## WHAT IS EXPECTED:
Repeat exactly, please, the opening lines of the data below, through and including the line where "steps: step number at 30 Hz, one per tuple" sits.

[STORED DATA]

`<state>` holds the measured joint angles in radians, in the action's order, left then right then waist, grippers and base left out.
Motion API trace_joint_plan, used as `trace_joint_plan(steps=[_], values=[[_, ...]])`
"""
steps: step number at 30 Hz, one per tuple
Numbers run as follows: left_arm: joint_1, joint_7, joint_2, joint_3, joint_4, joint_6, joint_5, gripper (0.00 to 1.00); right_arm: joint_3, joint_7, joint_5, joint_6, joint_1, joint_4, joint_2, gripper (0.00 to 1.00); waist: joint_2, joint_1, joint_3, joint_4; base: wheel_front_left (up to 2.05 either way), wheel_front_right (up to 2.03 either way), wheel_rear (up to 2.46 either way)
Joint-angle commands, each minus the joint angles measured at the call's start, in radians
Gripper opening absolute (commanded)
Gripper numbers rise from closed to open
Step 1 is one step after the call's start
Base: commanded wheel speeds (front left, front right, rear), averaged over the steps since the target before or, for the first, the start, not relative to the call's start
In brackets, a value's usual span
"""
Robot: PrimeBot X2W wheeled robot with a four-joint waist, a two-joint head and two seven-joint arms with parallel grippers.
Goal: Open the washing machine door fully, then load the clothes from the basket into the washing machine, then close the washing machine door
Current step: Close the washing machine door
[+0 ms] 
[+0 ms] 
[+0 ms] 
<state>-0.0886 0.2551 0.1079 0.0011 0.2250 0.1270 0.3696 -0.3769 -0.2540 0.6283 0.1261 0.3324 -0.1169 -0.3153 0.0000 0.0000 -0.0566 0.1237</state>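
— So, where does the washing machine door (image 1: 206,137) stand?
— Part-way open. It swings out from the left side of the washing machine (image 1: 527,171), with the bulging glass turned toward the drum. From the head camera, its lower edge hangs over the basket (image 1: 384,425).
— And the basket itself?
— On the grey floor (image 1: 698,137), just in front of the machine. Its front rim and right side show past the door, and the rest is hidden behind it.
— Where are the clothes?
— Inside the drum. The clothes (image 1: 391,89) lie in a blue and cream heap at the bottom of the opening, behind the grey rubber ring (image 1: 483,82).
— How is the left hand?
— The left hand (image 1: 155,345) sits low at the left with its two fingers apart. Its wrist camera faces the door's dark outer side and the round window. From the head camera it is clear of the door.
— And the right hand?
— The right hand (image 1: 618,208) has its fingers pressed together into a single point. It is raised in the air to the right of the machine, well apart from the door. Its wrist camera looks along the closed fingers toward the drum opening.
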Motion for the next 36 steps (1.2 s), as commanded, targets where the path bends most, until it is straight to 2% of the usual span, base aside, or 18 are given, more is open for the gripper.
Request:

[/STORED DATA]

## SOLVED EXERCISE:
`<state>` holds the measured joint angles in radians, in the action's order, left then right then waist, grippers and base left out.
Motion API trace_joint_plan, used as `trace_joint_plan(steps=[_], values=[[_, ...]])`
"""
steps: step number at 30 Hz, one per tuple

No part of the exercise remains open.